At the same time if you came out of a fight today doing 500 dps more than you did yesterday in the same fight that doesn't mean you've improved. You might actually have done worse. because again it could be any number of variables that account for the differences.
Last edited by Dzian; 10-19-2018 at 01:12 AM.
That assumption is wrong though. First of all, it is completely invalid for 6 jobs, namely healers and tanks, since aggro, mitigation and healing are ignored in SSS.
Second, a 3 min dummy session is not representative of anything since damage is highly influenced by crit, direct hit and proc rate in such a small time frame(and you can even summon a chocobo to help you out lol).
Finally, the implicit assumption that players will be able able to replicate whatever they did in SSS in actual high difficulty content is so asinine that it makes the whole system useless.
I think it should at least be granted that Stone Sky Sea is a good starting point. The ability to reset cooldowns at will makes it way more convenient for practicing the muscle memory of which buttons are where and what order one wants them to be pushed in.That assumption is wrong though. First of all, it is completely invalid for 6 jobs, namely healers and tanks, since aggro, mitigation and healing are ignored in SSS.
Second, a 3 min dummy session is not representative of anything since damage is highly influenced by crit, direct hit and proc rate in such a small time frame(and you can even summon a chocobo to help you out lol).
Finally, the implicit assumption that players will be able able to replicate whatever they did in SSS in actual high difficulty content is so asinine that it makes the whole system useless.
I spent 4 hours at the dummy when I first picked up mch, just picking up the basics.

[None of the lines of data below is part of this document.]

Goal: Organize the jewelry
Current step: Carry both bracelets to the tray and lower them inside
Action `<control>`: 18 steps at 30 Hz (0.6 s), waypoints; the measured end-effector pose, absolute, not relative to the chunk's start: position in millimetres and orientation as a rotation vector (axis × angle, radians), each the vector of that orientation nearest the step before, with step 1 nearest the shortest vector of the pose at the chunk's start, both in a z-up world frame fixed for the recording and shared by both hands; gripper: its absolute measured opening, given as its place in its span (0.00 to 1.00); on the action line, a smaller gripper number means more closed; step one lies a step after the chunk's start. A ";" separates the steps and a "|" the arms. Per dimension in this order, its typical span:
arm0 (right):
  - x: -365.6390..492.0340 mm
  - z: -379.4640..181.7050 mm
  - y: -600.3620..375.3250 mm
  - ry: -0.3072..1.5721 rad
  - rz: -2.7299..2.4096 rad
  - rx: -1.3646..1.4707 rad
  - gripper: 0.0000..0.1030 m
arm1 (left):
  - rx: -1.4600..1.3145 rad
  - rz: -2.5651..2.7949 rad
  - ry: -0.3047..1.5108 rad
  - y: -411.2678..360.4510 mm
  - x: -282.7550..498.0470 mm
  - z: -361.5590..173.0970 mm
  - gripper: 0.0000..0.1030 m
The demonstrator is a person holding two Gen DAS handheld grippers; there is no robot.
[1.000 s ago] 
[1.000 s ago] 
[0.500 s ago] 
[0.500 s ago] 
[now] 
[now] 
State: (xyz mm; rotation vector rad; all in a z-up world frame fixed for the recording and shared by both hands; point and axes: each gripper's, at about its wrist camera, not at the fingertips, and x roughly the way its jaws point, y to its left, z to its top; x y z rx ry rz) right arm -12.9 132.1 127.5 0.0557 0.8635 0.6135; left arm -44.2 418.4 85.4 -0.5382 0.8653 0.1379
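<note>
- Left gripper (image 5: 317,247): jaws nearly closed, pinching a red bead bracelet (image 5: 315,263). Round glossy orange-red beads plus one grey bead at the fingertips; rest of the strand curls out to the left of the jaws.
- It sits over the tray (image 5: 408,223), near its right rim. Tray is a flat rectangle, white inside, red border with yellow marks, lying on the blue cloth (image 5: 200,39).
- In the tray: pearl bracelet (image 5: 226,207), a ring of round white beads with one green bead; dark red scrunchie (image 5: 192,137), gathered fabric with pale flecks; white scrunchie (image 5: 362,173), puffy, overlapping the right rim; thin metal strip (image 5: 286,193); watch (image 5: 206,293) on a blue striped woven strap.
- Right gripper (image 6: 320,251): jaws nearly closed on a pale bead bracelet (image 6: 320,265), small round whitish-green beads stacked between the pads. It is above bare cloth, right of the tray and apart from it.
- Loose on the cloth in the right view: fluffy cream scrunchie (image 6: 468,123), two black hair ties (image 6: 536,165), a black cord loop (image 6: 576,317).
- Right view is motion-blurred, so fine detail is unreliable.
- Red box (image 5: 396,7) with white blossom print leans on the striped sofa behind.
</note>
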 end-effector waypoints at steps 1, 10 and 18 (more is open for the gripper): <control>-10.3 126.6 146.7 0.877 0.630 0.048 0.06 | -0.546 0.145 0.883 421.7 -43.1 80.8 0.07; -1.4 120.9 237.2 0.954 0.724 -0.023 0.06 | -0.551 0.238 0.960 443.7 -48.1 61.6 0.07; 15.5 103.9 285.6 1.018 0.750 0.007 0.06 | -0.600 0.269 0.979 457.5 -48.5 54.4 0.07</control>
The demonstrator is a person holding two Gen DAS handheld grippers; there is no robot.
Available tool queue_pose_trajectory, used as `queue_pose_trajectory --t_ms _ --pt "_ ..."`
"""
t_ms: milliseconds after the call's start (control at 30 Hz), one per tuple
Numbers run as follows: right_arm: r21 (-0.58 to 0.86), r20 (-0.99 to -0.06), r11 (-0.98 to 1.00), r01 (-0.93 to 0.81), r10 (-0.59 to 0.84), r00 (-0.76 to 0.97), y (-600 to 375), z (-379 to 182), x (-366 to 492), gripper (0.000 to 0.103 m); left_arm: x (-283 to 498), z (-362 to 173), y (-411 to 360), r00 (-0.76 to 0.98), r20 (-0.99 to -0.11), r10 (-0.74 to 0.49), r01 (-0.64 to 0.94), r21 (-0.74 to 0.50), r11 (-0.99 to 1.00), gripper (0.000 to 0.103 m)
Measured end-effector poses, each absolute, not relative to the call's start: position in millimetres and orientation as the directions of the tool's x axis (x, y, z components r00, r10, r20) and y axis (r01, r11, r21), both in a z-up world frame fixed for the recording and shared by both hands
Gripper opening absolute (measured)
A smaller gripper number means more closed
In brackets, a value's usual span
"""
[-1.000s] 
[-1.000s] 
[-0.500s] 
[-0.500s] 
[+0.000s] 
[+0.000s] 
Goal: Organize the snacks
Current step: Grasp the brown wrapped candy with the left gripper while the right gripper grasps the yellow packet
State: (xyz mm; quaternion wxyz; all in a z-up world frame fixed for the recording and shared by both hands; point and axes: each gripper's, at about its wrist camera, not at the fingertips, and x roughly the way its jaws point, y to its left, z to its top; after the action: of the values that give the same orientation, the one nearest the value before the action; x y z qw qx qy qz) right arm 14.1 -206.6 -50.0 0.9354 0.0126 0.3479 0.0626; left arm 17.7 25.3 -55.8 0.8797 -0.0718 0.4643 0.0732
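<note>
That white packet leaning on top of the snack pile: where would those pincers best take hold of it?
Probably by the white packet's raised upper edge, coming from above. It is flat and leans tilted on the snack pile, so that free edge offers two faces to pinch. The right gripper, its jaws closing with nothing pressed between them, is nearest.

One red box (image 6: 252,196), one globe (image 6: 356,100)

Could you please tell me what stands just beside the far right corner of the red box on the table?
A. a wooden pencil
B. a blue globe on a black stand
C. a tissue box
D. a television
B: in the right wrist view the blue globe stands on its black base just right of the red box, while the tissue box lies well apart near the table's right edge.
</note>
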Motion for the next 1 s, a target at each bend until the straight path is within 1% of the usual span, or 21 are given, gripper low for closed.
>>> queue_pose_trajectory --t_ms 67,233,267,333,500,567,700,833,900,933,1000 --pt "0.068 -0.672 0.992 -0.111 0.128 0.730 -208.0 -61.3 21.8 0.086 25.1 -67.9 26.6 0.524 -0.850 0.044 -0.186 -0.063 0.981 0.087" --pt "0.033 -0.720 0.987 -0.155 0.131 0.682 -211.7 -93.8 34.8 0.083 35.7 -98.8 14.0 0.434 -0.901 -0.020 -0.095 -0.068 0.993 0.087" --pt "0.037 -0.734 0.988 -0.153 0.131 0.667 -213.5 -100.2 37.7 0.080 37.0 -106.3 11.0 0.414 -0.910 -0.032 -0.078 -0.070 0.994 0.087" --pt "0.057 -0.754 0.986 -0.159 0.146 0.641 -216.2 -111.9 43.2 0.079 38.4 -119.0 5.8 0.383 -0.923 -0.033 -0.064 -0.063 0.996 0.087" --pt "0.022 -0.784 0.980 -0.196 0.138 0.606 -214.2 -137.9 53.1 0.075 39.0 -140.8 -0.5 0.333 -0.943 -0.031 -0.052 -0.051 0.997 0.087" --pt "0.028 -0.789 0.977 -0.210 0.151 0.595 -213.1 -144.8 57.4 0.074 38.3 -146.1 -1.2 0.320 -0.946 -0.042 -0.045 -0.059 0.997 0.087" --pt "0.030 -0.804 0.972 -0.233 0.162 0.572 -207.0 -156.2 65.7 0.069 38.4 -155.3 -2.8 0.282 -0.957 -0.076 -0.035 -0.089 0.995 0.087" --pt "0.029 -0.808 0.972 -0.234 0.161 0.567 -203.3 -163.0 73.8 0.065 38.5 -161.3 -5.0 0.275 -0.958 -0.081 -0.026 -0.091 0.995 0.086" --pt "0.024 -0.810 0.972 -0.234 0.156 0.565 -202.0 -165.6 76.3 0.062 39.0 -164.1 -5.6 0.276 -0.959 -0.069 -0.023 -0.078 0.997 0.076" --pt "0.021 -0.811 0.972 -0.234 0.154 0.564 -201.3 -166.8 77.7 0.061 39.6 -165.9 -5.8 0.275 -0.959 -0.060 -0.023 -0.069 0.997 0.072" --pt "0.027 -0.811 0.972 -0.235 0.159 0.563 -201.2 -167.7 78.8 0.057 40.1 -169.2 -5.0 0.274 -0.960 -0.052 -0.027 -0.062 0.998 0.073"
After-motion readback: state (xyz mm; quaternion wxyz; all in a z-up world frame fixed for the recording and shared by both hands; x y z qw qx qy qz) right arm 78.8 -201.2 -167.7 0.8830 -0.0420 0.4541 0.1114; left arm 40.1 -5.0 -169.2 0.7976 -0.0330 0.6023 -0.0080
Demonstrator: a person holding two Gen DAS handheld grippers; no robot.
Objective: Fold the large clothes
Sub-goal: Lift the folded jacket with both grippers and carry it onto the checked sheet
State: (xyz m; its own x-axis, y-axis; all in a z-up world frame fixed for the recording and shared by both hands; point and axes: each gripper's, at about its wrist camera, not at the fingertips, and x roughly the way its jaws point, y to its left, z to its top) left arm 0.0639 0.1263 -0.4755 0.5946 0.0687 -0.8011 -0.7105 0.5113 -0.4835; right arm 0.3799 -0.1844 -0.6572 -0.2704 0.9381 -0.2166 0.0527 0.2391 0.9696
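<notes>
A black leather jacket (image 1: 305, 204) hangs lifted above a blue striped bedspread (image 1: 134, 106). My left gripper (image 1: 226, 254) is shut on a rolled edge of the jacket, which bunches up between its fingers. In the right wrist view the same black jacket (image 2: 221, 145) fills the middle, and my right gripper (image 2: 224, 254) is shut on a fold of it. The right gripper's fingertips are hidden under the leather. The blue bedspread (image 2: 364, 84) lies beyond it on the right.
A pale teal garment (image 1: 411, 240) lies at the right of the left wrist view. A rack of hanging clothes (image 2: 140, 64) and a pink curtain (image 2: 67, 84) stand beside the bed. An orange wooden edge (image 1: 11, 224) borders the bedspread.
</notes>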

Noting when my gauge was where and how to take advantage of the resources at my disposal.
Did this help first contact with an actual raid? Not in the slightest, initially. But it helped me adapt much faster to the raid because of the Stone Sky Sea practice I'd done showing me the gist of how I want my cooldowns interacting.
Tl;dr: its a single tool. To be effective it needs to be used with multiple tools (like a guide). Even then it won't prepare you for raid very well, but the groundwork is set if Stone Sky Sea is used well.
Yes, it's good for training your opener and rotation up to 3 min, but that's it. It would be much more useful to have a potency-based SSS. Do your correct rotation flawlessly and you clear 2-3 seconds before the time limit. They wouldn't even need to update it every time a new trial/raid is released and it would be much more informative for the player. With the current system people can just wait to have full ilvl 400 gear after the next 24 man raid is released, clear o12s SSS 1 second before the time limit and think they are "good" enough. Clearly, that is not the case.
Even potency based would end up getting affected by stats like spell/skillspeed, especially jobs like MCH who live or die on their skillspeed, but I get the gist of what you're saying.
I won't argue that SSS is useful beyond that. It's just my anecdote that learning those 3 minutes, looking at as many variable scenarios and gauging every single visual stimulus I could to create shorthands for myself in a solo environment I can reset at will, I wouldn't have been able to adapt MCH to savage nearly as quickly as I did.
Maybe a necro, but you COULD try going to a forum of advanced players (Like Balance) and ask if someone there can take a look at you. But really, there's not much else you can do.
In-game parsers aren't generally a thing in any MMO, at least not ones provided by the developers. "Damage Reports" that just tell total damage are a little more common...and even this game has that in PvP (such as in the frontline report at the end).
But a damage parser that tracks the way ACT does here or Recount does in WoW is almost always handled by mods, not the developers.
Some games simply have significantly better mod-support (or mod-support at all).